- Task details -
A word-for-word repeat of the records below is what this calls for.

Records from a collection

_ _ _ _

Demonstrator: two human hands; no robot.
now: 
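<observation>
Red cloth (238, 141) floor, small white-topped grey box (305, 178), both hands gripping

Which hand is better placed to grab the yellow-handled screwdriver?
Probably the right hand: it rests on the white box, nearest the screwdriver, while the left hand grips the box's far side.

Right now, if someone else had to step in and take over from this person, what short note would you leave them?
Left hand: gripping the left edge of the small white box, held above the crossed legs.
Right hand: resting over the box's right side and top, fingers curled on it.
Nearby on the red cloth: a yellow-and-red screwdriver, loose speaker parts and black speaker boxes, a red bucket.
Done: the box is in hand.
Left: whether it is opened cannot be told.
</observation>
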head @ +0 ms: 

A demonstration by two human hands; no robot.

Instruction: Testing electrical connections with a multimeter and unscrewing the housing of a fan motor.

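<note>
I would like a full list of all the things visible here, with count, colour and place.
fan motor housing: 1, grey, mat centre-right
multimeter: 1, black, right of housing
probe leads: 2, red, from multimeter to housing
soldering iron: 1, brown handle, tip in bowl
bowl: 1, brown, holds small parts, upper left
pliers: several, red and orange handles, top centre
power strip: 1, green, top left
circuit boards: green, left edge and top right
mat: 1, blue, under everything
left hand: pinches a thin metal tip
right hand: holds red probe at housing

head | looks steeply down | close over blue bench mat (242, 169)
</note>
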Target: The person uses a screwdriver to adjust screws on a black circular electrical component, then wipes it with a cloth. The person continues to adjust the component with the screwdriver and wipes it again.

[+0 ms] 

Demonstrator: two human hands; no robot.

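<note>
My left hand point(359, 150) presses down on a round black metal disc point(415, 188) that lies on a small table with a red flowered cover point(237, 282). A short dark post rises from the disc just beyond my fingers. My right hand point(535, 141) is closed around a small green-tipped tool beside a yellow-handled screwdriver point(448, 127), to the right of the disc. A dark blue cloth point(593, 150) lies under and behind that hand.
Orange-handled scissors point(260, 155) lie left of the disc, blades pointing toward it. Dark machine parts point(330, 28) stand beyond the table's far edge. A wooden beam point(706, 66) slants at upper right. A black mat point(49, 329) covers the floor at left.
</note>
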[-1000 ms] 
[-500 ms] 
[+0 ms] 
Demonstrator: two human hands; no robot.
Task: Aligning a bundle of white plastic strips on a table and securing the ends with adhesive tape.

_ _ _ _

- Output for this exercise -
Demonstrator: two human hands; no robot.
now: 
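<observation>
Red cloth (238, 141) floor, small white-topped grey box (305, 178), both hands gripping

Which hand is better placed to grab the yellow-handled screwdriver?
Probably the right hand: it rests on the white box, nearest the screwdriver, while the left hand grips the box's far side.

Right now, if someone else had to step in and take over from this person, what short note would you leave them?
Left hand: gripping the left edge of the small white box, held above the crossed legs.
Right hand: resting over the box's right side and top, fingers curled on it.
Nearby on the red cloth: a yellow-and-red screwdriver, loose speaker parts and black speaker boxes, a red bucket.
Done: the box is in hand.
Left: whether it is opened cannot be told.
</observation>
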head @ +0 ms: 

A demonstration by two human hands; no robot.

Instruction: Testing electrical connections with a multimeter and unscrewing the housing of a fan motor.

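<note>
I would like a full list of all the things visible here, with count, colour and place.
fan motor housing: 1, grey, mat centre-right
multimeter: 1, black, right of housing
probe leads: 2, red, from multimeter to housing
soldering iron: 1, brown handle, tip in bowl
bowl: 1, brown, holds small parts, upper left
pliers: several, red and orange handles, top centre
power strip: 1, green, top left
circuit boards: green, left edge and top right
mat: 1, blue, under everything
left hand: pinches a thin metal tip
right hand: holds red probe at housing

head | looks steeply down | close over blue bench mat (242, 169)
</note>
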Target: The person uses a screwdriver to adjust screws on a black circular electrical component, then wipes it with a cloth. The person continues to adjust the component with the screwdriver and wipes it again.

[+0 ms] 

Demonstrator: two human hands; no robot.

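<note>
My left hand point(359, 150) presses down on a round black metal disc point(415, 188) that lies on a small table with a red flowered cover point(237, 282). A short dark post rises from the disc just beyond my fingers. My right hand point(535, 141) is closed around a small green-tipped tool beside a yellow-handled screwdriver point(448, 127), to the right of the disc. A dark blue cloth point(593, 150) lies under and behind that hand.
Orange-handled scissors point(260, 155) lie left of the disc, blades pointing toward it. Dark machine parts point(330, 28) stand beyond the table's far edge. A wooden beam point(706, 66) slants at upper right. A black mat point(49, 329) covers the floor at left.
</note>
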[-1000 ms] 
[-500 ms] 
[+0 ms] 
Demonstrator: two human hands; no robot.
Task: Aligning a bundle of white plastic strips on a table and securing the ends with adhesive tape.

Nothing more is required for this answer.